Using this “gross turns” method represents all parts inventory, including special orders and emergency purchases, so it doesn’t give a true picture of the parts departments’ efficiency — the return on the investment of the parts department isn’t truly calculated using this method. We suggest using another measurement, “true turns,” as well.
2. True Turnover
True turnover or “true turn” represents a clearer picture of the return on investment of the parts inventory. It is the best indicator on how the managed inventory is meeting the needs of the customers, whether they be counter retail, wholesale or service customers, since it uses only parts sold from stock to calculate the true turn of the inventory.
Gross turns include emergency purchases, which may fill an immediate need, but in the long run increase the acquisition costs of parts, reduce your earned discount amount and does not add to your return reserve you are earn from the manufacturer. Therefore, parts sold from stock generate higher gross profit margins, which translates to higher net profits. True inventory turns, consequently, are a good measure of how profitable the dealership’s inventory investment really is.
The preferred formula for calculating the true turn is to multiply the stock order performance (percentage) by the gross turnover. To calculate your stock order performance, divide your stock order purchases by your total purchases.
A parts department that has stock order purchases of $400,000 out of a total inventory of $500,000 is said to have a stock order performance of 80%. Hence, you could calculate true turns either by dividing $400,000 (stock orders) by $125,000 (average inventory value) to get a true turn of 3.2. Or you could multiply 80% (stock order performance) by 4.0 (gross) turns to get the same number: 3.2.
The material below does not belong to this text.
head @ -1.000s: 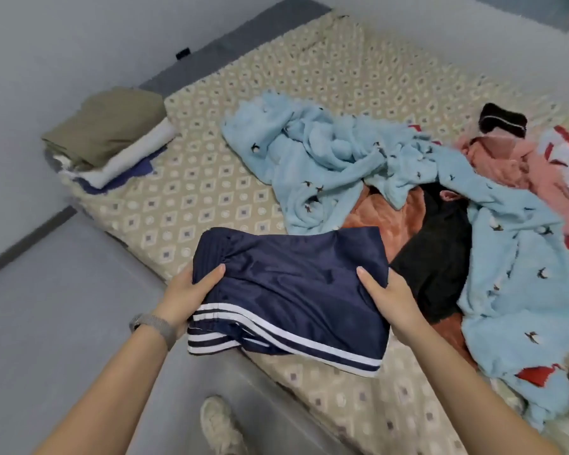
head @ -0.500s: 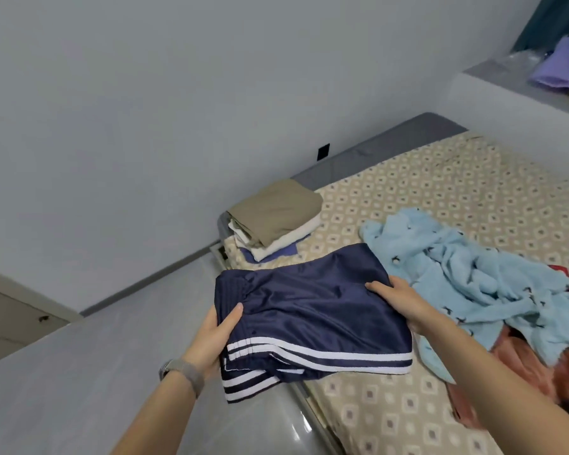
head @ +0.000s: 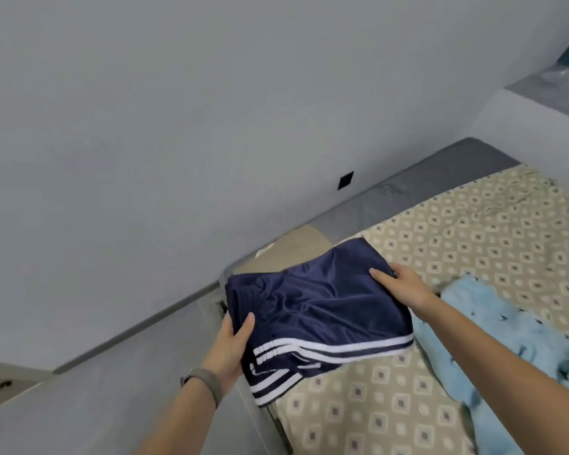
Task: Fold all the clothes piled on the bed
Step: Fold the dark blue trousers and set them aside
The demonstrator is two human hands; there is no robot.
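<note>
My left hand grips the shorts at the waistband edge, thumb on top; my right hand pinches the far side. Folded shorts held flat above the bed corner, over the tan stack. Risks, as I judge them: slick fabric, loose striped hems hang low on my left, so the fold could slide open on release. Stack sits at the bed edge; an off-centre drop may tip it to the floor. Blue garment still unfolded beside.
</note>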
Although you do not have to calculate this ratio yourself — your DMS should be able to calculate it for you — it is a good idea to understand where the numbers come from and what they mean.
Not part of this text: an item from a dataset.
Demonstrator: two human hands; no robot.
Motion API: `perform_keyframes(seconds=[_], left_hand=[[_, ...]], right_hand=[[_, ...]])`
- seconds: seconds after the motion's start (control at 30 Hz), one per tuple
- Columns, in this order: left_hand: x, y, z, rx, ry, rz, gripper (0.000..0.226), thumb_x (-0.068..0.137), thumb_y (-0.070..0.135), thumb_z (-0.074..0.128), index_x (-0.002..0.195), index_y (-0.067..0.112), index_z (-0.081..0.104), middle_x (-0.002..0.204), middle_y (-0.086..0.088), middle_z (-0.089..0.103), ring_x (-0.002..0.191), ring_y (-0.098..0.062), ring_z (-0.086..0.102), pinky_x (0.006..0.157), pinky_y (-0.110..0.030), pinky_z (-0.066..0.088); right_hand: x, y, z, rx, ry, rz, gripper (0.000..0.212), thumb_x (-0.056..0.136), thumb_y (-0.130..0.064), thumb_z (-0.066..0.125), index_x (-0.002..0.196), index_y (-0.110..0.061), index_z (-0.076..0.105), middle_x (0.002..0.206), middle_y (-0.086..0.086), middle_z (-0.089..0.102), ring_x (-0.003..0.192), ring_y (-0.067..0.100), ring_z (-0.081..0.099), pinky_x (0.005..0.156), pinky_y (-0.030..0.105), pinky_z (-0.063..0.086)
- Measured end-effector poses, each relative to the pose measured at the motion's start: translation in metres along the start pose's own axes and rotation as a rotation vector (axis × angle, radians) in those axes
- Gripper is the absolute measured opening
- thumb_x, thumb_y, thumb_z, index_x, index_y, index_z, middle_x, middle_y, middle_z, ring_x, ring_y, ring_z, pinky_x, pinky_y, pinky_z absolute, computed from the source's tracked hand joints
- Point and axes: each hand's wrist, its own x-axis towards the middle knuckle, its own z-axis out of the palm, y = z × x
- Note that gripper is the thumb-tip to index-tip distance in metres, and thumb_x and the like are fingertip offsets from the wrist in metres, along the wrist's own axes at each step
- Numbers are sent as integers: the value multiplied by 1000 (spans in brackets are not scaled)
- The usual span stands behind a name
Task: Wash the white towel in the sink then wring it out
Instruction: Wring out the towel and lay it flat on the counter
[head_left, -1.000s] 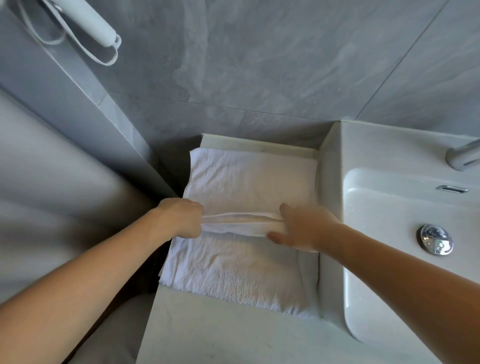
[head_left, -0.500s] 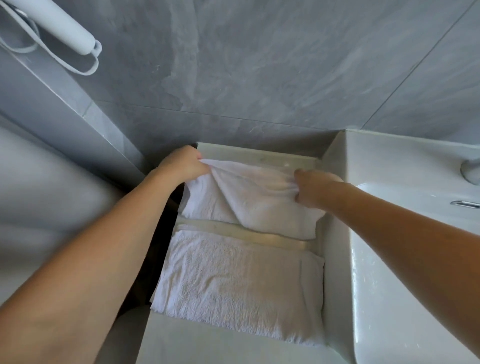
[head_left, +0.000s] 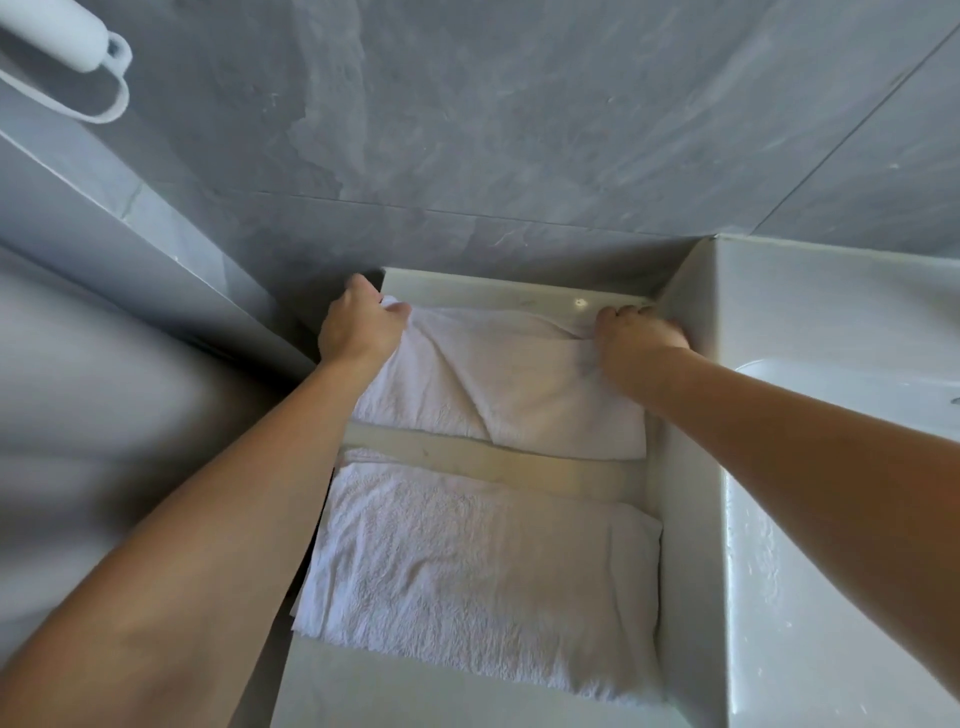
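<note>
While pinched, white towel (head_left: 519, 384) between both grips.

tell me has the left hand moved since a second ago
Yes. The left hand went from the towel's middle to its far corner, toward the back wall.

The bench (head_left: 483, 470) nook is tight. The grey wall (head_left: 519, 156) blocks the back, and the tall sink (head_left: 691, 467) side blocks the right. The top is open, and so is the near end.
</note>
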Motion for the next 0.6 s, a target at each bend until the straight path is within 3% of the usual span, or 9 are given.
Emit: perform_keyframes(seconds=[0.07, 0.13, 0.23, 0.33, 0.4, 0.5, 0.6], left_hand=[[-3, 4, -3, 42, -39, -92, 39, 87, 31, 63, 113, 5, 49, 101, -7, 58, 84, -29, 55, 67, -36, 44], [-7, 5, -7, 152, -45, -78, 29, 84, 23, 60, 105, 4, 54, 98, -10, 61, 85, -32, 58, 64, -35, 42], [-14, 4, -6, 278, 212, 138, 23, 87, 13, 59, 107, 1, 55, 106, -19, 62, 97, -41, 60, 75, -44, 47], [-17, 4, 5, 56, 197, 298, 17, 94, 8, 54, 110, 5, 53, 112, -16, 59, 99, -33, 58, 74, -36, 44], [-18, 0, 16, -66, 123, 202, 27, 95, 16, 59, 119, 6, 49, 121, -14, 56, 108, -32, 56, 79, -38, 47], [-21, -10, 30, 136, 136, -41, 48, 96, 39, 59, 128, 5, 45, 132, -18, 49, 121, -38, 46, 90, -49, 46], [-25, -12, 36, 231, 225, 29, 42, 101, 37, 50, 124, 2, 47, 125, -20, 53, 113, -39, 52, 77, -46, 48]], right_hand=[[2, 0, -4, 14, 15, 28, 39, 99, -8, 36, 137, -2, 40, 139, 21, 47, 129, 38, 46, 96, 45, 45], [2, 0, -5, -23, 44, 47, 41, 98, -7, 36, 138, -2, 40, 138, 21, 47, 127, 37, 46, 94, 44, 45], [3, -1, 0, -194, 100, 32, 42, 98, -12, 35, 140, -5, 39, 139, 18, 47, 125, 33, 44, 95, 40, 39], [5, 1, 6, -232, 110, 28, 40, 99, -14, 34, 138, -8, 41, 138, 17, 47, 125, 33, 45, 95, 39, 38], [6, 0, 10, -237, 97, 22, 39, 98, -15, 34, 136, -9, 42, 139, 17, 47, 126, 34, 45, 97, 40, 38], [7, -2, 11, -218, 70, 23, 39, 98, -15, 33, 136, -9, 42, 140, 18, 48, 129, 36, 44, 99, 41, 38], [6, -3, 12, -229, 55, 31, 40, 98, -17, 35, 137, -10, 39, 141, 18, 46, 130, 37, 43, 101, 41, 36]])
Aim for a stock order performance of 75% to 85% for weekly stock order deliveries and 85% to 95% for daily stock order deliveries. A good ratio to have as your true turn is six or more with a daily stock order and four to five with a weekly stock order.
3. Fill Rate
Fill rate is an important metric because it tells you the sales that come from your inventory vs. all the requested parts. For example, if you had a demand for a part 100 times and you can go to the bin and pull that part without having to order is 80 times, you have a fill rate of 80%. It is recommended that you have a fill rate of at least 90% in your parts department.
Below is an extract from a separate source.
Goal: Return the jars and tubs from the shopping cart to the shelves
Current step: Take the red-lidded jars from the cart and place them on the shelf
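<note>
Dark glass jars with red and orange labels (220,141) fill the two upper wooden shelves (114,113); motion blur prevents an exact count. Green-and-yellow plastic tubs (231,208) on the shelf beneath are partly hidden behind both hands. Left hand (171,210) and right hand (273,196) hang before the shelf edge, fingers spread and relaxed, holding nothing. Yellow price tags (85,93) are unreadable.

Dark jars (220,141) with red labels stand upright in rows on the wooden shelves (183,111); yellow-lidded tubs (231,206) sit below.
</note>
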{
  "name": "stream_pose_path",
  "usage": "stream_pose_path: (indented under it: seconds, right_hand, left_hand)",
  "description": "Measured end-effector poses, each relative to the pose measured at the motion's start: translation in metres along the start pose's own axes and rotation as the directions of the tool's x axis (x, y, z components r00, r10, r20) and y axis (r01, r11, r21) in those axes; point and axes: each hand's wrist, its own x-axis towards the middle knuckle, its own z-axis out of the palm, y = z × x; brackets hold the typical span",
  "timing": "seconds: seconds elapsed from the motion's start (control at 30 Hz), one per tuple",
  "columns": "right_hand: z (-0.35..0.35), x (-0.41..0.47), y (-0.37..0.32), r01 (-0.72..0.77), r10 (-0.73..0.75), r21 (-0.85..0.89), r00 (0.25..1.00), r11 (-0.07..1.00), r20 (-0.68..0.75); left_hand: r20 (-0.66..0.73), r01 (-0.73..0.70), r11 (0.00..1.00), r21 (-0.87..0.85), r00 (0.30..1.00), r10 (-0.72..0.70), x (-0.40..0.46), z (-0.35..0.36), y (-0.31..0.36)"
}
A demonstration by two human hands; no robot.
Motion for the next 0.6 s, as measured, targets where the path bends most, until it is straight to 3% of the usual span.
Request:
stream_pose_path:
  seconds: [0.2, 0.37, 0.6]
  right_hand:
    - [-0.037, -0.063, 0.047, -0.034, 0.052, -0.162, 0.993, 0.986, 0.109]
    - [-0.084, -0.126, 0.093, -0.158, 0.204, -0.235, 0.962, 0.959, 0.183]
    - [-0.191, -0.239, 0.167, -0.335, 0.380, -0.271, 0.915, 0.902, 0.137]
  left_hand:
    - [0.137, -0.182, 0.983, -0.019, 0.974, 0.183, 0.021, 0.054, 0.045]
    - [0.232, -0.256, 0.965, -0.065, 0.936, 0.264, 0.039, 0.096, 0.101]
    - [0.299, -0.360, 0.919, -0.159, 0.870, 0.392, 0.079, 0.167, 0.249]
Knowing these numbers, what can a dealer or controller do? To begin, make sure that the parts manager has policies and procedures in place that ensure the on-hand counts recorded in you DMS are correct. They should be spot-checking bins on a regular basis to keep an accurate and perpetual inventory year-round, not just annually. Ask your parts manager if lost sales are being recorded properly — and review together what is a “lost sale” so there is no doubt.
Review the monthly analysis with the parts manager and address any areas that need to be improved. Are the true turns within an acceptable guideline? What is the fill rate? Review stocking levels and phase-in and phase-put criteria that is set up in the DMS. Do these need to be tweaked?
It is also recommended that the controller review the parts inventory investment amount (the “parts pad” amount) to the general ledger on a monthly basis, noting any variances that occur from work in progress, unposted transactions such as invoices, appreciation and depreciation, and in-transit parts. If a significant variance still exists, it should be investigated and a physical inventory should be done by an outside vendor.